(EXERCISE REQUIREMENTS)
From the data underneath, reproduce exactly the stretch that begins at the line with "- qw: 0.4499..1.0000" and ends after the line with "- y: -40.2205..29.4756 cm".

** Opening INFORMATION SHOWN block **

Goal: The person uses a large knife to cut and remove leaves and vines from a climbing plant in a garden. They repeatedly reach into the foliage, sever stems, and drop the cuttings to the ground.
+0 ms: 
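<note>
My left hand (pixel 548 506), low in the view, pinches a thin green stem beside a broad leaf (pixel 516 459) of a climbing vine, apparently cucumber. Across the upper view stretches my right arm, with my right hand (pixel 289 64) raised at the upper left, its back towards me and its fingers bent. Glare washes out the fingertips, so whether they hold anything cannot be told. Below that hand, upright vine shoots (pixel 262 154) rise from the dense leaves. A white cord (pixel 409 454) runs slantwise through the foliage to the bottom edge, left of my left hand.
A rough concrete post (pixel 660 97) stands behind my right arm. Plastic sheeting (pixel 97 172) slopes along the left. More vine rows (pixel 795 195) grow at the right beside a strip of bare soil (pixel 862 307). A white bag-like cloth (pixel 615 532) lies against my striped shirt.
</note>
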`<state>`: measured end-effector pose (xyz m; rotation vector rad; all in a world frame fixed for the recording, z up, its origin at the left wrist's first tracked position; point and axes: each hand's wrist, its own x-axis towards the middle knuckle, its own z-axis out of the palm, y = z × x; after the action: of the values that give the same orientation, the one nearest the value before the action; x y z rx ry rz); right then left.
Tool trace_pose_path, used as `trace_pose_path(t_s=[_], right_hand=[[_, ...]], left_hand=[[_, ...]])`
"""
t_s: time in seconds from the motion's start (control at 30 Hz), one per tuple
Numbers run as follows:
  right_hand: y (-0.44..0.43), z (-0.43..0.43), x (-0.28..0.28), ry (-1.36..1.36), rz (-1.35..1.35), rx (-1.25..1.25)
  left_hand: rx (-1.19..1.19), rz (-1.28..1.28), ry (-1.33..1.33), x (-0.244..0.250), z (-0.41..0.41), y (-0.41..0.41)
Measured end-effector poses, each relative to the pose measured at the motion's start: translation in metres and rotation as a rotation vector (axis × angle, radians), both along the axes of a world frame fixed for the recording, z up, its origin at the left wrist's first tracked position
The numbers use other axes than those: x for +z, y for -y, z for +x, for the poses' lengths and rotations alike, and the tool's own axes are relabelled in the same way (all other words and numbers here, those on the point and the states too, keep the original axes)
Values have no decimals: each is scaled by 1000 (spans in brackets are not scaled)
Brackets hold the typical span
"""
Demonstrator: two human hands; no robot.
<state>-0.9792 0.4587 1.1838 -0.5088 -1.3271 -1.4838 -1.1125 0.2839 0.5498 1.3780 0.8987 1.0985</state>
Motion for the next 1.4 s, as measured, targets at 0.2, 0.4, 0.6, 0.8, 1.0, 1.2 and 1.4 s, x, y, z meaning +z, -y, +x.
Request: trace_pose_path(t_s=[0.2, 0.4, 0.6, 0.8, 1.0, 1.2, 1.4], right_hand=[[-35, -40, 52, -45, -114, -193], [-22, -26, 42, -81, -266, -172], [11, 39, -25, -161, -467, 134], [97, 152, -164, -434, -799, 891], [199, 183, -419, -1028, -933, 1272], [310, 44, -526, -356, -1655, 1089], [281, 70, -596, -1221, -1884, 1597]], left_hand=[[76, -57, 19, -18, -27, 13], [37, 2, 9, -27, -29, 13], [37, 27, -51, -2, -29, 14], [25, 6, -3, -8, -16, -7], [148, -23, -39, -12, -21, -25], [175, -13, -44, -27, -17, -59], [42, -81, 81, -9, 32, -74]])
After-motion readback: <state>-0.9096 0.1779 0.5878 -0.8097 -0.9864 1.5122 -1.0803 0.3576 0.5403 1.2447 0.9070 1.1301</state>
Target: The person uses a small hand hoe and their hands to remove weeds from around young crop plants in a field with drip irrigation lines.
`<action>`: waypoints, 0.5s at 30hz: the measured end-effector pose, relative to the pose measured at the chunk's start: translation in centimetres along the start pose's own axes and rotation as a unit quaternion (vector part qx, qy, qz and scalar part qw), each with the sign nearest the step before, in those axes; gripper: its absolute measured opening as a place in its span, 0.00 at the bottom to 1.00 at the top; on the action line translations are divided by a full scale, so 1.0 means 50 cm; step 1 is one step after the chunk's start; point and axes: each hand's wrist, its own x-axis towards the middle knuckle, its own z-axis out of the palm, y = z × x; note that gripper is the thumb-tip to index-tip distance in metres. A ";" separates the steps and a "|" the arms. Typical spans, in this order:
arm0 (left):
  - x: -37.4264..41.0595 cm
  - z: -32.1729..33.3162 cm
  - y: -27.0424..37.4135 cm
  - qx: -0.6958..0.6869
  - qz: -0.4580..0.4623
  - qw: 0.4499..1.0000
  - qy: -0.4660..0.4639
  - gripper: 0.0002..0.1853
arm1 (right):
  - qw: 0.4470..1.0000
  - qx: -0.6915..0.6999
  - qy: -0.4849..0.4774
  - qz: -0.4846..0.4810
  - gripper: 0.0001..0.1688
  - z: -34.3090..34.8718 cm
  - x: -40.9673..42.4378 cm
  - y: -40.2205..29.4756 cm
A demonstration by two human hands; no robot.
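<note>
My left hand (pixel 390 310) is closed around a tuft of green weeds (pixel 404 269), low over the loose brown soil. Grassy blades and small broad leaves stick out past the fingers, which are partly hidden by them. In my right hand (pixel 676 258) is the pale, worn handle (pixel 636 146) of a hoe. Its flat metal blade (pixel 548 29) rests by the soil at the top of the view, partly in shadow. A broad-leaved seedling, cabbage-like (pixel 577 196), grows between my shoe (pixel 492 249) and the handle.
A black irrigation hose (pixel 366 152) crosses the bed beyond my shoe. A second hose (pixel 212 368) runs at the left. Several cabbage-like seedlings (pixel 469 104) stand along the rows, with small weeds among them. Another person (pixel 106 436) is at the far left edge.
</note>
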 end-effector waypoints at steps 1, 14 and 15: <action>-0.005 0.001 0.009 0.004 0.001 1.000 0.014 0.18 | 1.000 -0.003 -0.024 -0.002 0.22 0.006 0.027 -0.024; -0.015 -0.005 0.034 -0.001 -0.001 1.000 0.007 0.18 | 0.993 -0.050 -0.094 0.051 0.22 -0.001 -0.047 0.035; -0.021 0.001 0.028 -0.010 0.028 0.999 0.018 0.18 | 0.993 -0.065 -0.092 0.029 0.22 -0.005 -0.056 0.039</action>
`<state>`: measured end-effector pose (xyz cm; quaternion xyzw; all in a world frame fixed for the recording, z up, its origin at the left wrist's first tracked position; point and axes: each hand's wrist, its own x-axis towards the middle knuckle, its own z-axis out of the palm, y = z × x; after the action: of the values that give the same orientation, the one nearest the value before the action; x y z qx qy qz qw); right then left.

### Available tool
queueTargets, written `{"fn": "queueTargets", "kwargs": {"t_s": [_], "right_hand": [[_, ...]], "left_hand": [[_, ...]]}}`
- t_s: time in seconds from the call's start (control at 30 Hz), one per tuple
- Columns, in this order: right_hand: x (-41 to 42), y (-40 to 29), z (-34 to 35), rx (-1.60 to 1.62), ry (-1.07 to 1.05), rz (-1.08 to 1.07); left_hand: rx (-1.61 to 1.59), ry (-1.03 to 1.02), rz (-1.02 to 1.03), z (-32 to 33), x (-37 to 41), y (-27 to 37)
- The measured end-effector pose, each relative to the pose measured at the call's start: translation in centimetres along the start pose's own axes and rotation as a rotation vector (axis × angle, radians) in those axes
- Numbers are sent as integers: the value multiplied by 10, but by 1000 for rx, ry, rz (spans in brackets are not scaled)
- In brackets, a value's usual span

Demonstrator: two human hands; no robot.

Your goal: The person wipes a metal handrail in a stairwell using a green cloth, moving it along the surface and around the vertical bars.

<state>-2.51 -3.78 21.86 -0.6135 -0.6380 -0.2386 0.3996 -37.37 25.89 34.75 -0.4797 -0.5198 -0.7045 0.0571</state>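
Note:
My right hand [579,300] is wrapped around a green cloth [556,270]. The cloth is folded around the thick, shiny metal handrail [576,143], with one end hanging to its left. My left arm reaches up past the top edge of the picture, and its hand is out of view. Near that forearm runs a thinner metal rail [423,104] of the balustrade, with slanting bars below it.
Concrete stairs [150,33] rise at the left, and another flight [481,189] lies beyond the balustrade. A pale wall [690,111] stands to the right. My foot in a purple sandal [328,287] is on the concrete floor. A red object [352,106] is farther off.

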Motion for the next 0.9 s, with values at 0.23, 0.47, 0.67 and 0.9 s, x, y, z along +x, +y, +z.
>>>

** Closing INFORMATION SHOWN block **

(RESULT OF THIS TASK)
  - qw: 0.4499..1.0000
  - qy: -0.4660..0.4639
  - gripper: 0.0002..0.1853
arm1 (right):
  - qw: 0.4470..1.0000
  - qx: -0.6915..0.6999
  - qy: -0.4849..0.4774
  - qz: -0.4846..0.4810
  - gripper: 0.0001..0.1688
  - z: -34.3090..34.8718 cm
  - x: -40.9673..42.4378 cm
  - y: -40.2205..29.4756 cm

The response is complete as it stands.